┌─ Given information
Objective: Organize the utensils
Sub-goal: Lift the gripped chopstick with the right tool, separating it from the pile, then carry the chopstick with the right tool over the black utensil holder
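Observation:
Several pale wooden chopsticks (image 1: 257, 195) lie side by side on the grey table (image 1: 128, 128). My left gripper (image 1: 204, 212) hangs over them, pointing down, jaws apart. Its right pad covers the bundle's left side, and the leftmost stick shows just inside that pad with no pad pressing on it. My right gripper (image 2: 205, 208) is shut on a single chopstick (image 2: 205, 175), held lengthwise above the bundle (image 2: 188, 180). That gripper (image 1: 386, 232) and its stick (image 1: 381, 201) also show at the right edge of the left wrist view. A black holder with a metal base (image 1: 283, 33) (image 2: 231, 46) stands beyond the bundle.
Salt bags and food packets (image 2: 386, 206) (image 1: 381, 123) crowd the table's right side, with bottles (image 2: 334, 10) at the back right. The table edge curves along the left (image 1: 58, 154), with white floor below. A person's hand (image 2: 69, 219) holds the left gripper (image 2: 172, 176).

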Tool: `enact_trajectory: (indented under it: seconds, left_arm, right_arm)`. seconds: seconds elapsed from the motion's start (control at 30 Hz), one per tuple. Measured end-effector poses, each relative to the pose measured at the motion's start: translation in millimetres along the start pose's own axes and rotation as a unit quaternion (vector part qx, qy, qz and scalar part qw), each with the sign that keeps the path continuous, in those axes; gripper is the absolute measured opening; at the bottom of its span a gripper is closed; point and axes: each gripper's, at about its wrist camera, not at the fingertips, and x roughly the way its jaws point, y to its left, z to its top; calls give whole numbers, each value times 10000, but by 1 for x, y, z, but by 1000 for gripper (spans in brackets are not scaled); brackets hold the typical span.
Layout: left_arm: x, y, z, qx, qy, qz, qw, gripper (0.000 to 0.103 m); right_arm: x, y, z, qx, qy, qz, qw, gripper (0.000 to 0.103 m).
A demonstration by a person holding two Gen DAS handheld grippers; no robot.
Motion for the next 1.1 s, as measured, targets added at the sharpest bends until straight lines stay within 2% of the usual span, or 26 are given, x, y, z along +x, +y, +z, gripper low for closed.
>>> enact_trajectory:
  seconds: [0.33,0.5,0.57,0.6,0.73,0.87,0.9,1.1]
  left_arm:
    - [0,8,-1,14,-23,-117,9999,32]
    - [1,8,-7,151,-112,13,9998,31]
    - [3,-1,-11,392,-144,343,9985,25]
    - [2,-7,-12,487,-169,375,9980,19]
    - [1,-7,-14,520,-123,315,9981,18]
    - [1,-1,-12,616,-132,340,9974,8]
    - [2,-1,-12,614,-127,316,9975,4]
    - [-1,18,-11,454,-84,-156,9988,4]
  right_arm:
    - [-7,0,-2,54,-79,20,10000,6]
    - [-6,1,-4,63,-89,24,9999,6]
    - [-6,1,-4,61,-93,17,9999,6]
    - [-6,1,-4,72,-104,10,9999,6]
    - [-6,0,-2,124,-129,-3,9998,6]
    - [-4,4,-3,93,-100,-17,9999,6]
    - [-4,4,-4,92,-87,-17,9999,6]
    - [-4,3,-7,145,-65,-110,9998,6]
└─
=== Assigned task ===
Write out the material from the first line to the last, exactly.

=== Solution for this exercise ===
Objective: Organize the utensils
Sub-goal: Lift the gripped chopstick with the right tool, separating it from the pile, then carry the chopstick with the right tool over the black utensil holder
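Observation:
Several pale wooden chopsticks (image 1: 257, 195) lie side by side on the grey table (image 1: 128, 128). My left gripper (image 1: 204, 212) hangs over them, pointing down, jaws apart. Its right pad covers the bundle's left side, and the leftmost stick shows just inside that pad with no pad pressing on it. My right gripper (image 2: 205, 208) is shut on a single chopstick (image 2: 205, 175), held lengthwise above the bundle (image 2: 188, 180). That gripper (image 1: 386, 232) and its stick (image 1: 381, 201) also show at the right edge of the left wrist view. A black holder with a metal base (image 1: 283, 33) (image 2: 231, 46) stands beyond the bundle.
Salt bags and food packets (image 2: 386, 206) (image 1: 381, 123) crowd the table's right side, with bottles (image 2: 334, 10) at the back right. The table edge curves along the left (image 1: 58, 154), with white floor below. A person's hand (image 2: 69, 219) holds the left gripper (image 2: 172, 176).
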
Tool: `enact_trajectory: (indented under it: seconds, left_arm, right_arm)`. seconds: seconds elapsed from the motion's start (control at 30 Hz), one per tuple. Measured end-effector poses, each relative to the pose measured at the motion's start: translation in millimetres along the start pose's own axes and rotation as a unit quaternion (vector part qx, qy, qz and scalar part qw), each with the sign that keeps the path continuous, in those axes; gripper is the absolute measured opening; at the bottom of its span a gripper is closed; point and axes: each gripper's, at about its wrist camera, not at the fingertips, and x roughly the way its jaws point, y to its left, z to its top; calls give whole numbers, each value times 10000, but by 1 for x, y, z, but by 1000 for gripper (spans in brackets are not scaled); brackets hold the typical span.
Layout: left_arm: x, y, z, qx, qy, qz, qw, gripper (0.000 to 0.103 m); right_arm: x, y, z, qx, qy, qz, qw, gripper (0.000 to 0.103 m).
A demonstration by a person holding two Gen DAS handheld grippers; no robot.
Motion for the next 1.1 s, as measured, targets added at the sharpest bends until straight lines stay within 2% of the usual span, or 26 are given, x, y, z along +x, +y, +z, gripper low for closed.
>>> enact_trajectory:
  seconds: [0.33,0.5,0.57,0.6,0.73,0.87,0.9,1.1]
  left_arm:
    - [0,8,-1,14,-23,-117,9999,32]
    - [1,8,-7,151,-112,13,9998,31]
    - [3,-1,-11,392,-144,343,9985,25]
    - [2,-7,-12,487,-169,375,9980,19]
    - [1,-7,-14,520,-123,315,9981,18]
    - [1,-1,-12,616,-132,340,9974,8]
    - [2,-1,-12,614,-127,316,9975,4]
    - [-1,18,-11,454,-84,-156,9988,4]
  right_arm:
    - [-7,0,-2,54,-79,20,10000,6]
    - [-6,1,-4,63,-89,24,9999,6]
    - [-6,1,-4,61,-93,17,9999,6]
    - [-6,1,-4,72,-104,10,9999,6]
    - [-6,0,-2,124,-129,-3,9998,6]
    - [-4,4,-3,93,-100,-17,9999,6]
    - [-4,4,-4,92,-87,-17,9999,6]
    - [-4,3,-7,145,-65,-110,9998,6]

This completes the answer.